Recientemente, Scott et al. reveló que GOLPH3 puede promover la transformación celular y el crecimiento del tumor mediante la activación constitutiva de la vía de señalización mTOR en células de melanoma y que GOLPH3 estimula la vía de señalización mTOR vía mTORC1 y complejos mTORC2, promoviendo así el crecimiento de células tumorales y la proliferación [8]. Sin embargo, no está claro si este fenómeno también se produce en los tejidos de cáncer gástrico. Para nuestro conocimiento, nuestro estudio es el primero en explorar la patogénesis de la tumorigénesis GOLPH3 promovido, invasión y metástasis de cáncer gástrico. Nuestros datos muestran una relación positiva significativa entre la expresión de GOLPH3 y p-mTOR, p-4E-BP1, y p-p70S6 (
r = 0,410
, 0,203 y 0,128, respectivamente,
p
& lt; 0,05). Sin embargo, la correlación entre la expresión de GOLPH3 y p-Akt no fue significativa (
r = 0,258
,
p Hotel & gt; 0,05) (Tabla 6). En particular, significativamente más alta expresión GOLPH3 fue acompañada por una alta expresión de p-mTOR, p-4E-BP1, y p-p70S6 en tejidos de cáncer gástrico, y esta relación se asoció significativamente con la profundidad de la invasión, el grado histológico, y los ganglios linfáticos y metástasis a distancia. Nuestros resultados revelaron varias relaciones entre GOLPH3 y señalización /mTOR proteínas Akt, y la asociación positiva entre GOLPH3 y p-Akt fue casi significativa. Las causas específicas de esta relación entre GOLPH3 y p-Akt no son claros y deben investigarse más a fondo. Los autores especulan que el tamaño de la muestra puede haber sido demasiado pequeño.
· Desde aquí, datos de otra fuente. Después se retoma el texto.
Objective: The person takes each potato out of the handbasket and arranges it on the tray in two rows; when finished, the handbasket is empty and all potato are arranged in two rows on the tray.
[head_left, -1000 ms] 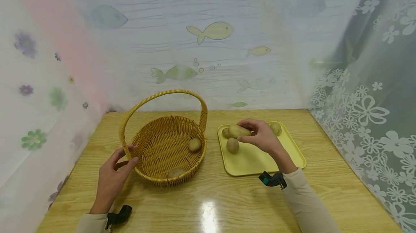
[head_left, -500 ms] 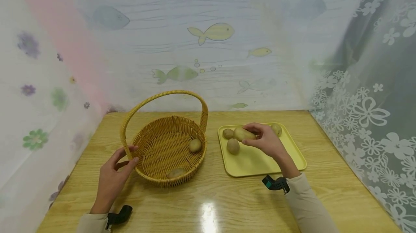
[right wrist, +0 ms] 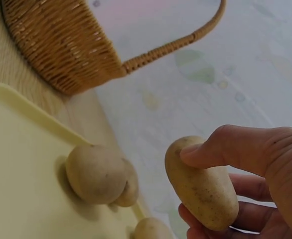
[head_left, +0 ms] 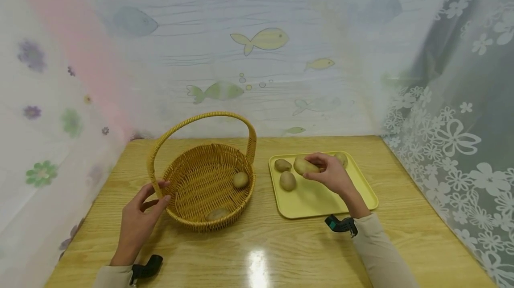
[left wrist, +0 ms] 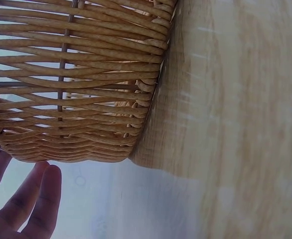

Además, GOLPH3 puede activar principalmente la señalización /mTOR vía de Akt a través de la mTORC1 complejo activado en lugar de la compleja mTORC2, resultando en p70S6 y 4E-BP1 fosforilación, lo que afecta el cáncer gástrico. Estos resultados indican que GOLPH3 puede estar implicada en la tumorigénesis del cáncer gástrico, la invasión y la metástasis a través de la activación anormal de la ruta de señalización de Akt /mTOR.
En conclusión, este estudio detecta los altos niveles de expresión de GOLPH3, p-Akt, p-mTOR, p-4E-BP1 y p-p70S6 en el grupo de cáncer gástrico fuertemente correlacionados con la que el grado histológico, profundidad de la invasión, metástasis a distancia, y el compromiso de los ganglios linfáticos mediante análisis de las variables clínico-patológica e inmunohistoquímica. Además, la expresión de GOPLH3 está altamente correlacionada con la activación de la vía de señalización de Akt /mTOR en muestras de cáncer gástrico humano. Basándose en estos resultados, se especula que GOLPH3 podría verse afectada la progresión y la metástasis de cáncer gástrico a través de la activación de la vía de señalización de Akt /mTOR. Por otra parte, se propone que la inhibición de la expresión de genes en la vía de señalización GOLPH3 y mTOR puede representar una nueva diana para la terapia del cáncer gástrico. Por último, los mecanismos de invasión y migración de GOLPH3 en el cáncer gástrico todavía necesitan más investigaciones.